Your task: Transcribe every record exactly as it appears.

Material for the task:
------------------------------------
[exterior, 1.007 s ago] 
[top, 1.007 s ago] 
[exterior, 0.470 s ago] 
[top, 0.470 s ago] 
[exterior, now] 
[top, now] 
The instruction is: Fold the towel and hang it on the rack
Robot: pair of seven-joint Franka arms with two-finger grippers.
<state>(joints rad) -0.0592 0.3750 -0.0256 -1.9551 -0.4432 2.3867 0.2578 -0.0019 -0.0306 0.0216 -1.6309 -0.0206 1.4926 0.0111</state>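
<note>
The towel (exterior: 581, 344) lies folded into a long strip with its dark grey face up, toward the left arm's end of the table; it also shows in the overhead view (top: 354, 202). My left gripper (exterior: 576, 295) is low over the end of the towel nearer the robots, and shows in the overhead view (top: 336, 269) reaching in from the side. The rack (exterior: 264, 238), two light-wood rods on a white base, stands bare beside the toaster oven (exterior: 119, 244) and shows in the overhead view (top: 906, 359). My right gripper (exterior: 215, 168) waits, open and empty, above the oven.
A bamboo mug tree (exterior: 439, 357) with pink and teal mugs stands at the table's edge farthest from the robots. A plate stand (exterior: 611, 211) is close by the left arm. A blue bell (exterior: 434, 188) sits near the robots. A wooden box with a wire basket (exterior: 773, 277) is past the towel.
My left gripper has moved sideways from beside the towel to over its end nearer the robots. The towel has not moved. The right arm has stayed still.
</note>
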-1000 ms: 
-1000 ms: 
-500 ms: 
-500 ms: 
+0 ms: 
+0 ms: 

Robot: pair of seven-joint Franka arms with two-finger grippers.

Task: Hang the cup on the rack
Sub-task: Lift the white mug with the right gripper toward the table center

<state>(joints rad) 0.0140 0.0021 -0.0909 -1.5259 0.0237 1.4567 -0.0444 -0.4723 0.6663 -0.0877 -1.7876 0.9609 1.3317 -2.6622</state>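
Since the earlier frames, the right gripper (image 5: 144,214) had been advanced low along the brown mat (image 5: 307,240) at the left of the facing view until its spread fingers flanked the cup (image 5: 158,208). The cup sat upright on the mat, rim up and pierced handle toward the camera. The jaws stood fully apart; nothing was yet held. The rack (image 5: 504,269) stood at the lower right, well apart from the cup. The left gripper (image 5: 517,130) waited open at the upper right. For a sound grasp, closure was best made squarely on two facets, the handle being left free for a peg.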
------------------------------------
Task result:
[exterior, 1.007 s ago] 
[top, 1.007 s ago] 
[exterior, 0.470 s ago] 
[top, 0.470 s ago] 
[exterior, now] 
[top, now] 
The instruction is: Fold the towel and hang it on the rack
Robot: pair of seven-joint Franka arms with two-finger grippers.
<state>(joints rad) -0.0592 0.3750 -0.0256 -1.9551 -0.4432 2.3867 0.2578 -0.0019 -0.0306 0.0216 -1.6309 -0.0206 1.4926 0.0111</state>
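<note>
The towel (exterior: 581, 344) lies folded into a long strip with its dark grey face up, toward the left arm's end of the table; it also shows in the overhead view (top: 354, 202). My left gripper (exterior: 576, 295) is low over the end of the towel nearer the robots, and shows in the overhead view (top: 336, 269) reaching in from the side. The rack (exterior: 264, 238), two light-wood rods on a white base, stands bare beside the toaster oven (exterior: 119, 244) and shows in the overhead view (top: 906, 359). My right gripper (exterior: 215, 168) waits, open and empty, above the oven.
A bamboo mug tree (exterior: 439, 357) with pink and teal mugs stands at the table's edge farthest from the robots. A plate stand (exterior: 611, 211) is close by the left arm. A blue bell (exterior: 434, 188) sits near the robots. A wooden box with a wire basket (exterior: 773, 277) is past the towel.
My left gripper has moved sideways from beside the towel to over its end nearer the robots. The towel has not moved. The right arm has stayed still.
</note>
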-1000 ms: 
-1000 ms: 
-500 ms: 
-500 ms: 
+0 ms: 
+0 ms: 

Robot: pair of seven-joint Franka arms with two-finger grippers.

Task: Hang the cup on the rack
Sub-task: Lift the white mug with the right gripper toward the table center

<state>(joints rad) 0.0140 0.0021 -0.0909 -1.5259 0.0237 1.4567 -0.0444 -0.4723 0.6663 -0.0877 -1.7876 0.9609 1.3317 -2.6622</state>
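Since the earlier frames, the right gripper (image 5: 144,214) had been advanced low along the brown mat (image 5: 307,240) at the left of the facing view until its spread fingers flanked the cup (image 5: 158,208). The cup sat upright on the mat, rim up and pierced handle toward the camera. The jaws stood fully apart; nothing was yet held. The rack (image 5: 504,269) stood at the lower right, well apart from the cup. The left gripper (image 5: 517,130) waited open at the upper right. For a sound grasp, closure was best made squarely on two facets, the handle being left free for a peg.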

No more work is required for the exercise.